Scott: What is the overarching goal of "Carman Ministries" in both your music and now in your movie?

Carman: While different areas have different workings to them, the No. 1 goal is to preach the gospel to all ends of the earth in every way you can. Music is different from film, because music is, according to Scripture, an instrument of praise and worship unto God; music is never used as a tool of evangelism in the Bible. There is no such thing as musical evangelism in the Bible. Evangelists evangelize, and musicians play music that will invoke the presence of God. So, primarily through the music industry I want to make music that is pleasing to the Lord, because if it pleases the Lord it will bless the body. If it blesses the body it will reach into the nooks and crannies of our communities, and people will start bringing their friends, and that opens up the chance to evangelize. The concerts actually work very well with an altar call to salvation, much like a Billy Graham crusade. Movies are a little different; people go to movies to see a story of someone's life as opposed to going and hearing someone specifically preach a message. You have to weave into the story of someone's life the message of their life. This tends to be more of a seed-planting time, whereas the music is more of a time to water and reap.

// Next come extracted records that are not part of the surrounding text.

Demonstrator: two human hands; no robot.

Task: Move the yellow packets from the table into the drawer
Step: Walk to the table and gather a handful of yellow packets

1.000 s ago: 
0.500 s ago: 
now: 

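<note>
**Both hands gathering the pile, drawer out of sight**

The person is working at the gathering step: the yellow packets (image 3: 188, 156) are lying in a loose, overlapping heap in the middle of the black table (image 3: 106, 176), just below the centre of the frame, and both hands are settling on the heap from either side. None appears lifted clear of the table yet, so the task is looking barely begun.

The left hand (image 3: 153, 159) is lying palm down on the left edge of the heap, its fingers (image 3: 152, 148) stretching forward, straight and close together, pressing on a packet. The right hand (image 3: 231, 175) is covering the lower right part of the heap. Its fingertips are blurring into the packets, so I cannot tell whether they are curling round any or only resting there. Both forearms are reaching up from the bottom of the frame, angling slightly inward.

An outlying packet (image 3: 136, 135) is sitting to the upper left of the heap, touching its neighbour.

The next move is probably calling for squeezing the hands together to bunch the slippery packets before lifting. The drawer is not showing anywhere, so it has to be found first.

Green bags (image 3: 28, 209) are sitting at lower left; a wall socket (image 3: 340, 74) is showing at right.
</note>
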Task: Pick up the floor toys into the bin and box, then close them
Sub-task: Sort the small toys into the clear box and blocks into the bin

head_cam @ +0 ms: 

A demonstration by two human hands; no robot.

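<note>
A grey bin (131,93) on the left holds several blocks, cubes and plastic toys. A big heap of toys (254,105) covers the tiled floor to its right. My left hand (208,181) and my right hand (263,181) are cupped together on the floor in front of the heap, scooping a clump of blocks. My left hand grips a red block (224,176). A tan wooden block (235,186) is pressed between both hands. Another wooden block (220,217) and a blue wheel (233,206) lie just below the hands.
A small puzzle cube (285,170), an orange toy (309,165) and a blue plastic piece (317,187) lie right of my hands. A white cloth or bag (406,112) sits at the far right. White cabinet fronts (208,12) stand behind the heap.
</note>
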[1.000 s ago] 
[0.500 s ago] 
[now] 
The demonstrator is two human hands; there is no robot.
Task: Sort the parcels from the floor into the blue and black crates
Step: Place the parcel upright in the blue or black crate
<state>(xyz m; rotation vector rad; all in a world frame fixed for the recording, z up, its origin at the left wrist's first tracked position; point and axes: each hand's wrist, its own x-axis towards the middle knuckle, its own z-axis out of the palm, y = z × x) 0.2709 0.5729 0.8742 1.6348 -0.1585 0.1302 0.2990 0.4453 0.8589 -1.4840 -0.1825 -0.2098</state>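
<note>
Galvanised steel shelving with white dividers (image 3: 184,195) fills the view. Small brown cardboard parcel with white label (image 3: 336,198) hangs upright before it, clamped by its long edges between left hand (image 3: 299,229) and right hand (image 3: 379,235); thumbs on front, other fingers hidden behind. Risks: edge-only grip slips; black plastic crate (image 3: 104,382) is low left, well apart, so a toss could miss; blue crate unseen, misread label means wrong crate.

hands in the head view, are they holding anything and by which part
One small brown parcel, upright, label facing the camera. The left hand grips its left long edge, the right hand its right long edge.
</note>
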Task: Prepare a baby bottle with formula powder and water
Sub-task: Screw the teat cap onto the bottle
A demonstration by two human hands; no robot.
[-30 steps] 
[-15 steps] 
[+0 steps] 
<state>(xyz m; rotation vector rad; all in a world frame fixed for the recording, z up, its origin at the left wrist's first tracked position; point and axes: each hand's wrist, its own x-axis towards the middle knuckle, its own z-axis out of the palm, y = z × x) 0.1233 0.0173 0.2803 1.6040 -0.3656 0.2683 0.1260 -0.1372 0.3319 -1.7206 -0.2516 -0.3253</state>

Scott: I noticed on your Web site you have a place to send in prayer requests. Do you actually pray over all of those?

Carman: It would be impossible to pray over every single one individually; I would never be able to leave the house. But we do pass them around to everybody in the office. We have organized prayer chains, and we pray each morning. So, while we don't pray for all of them specifically, they all get prayed over.

Scott: What is the future of Carman Ministries?

Carman: The primary future is in film and secondarily in music.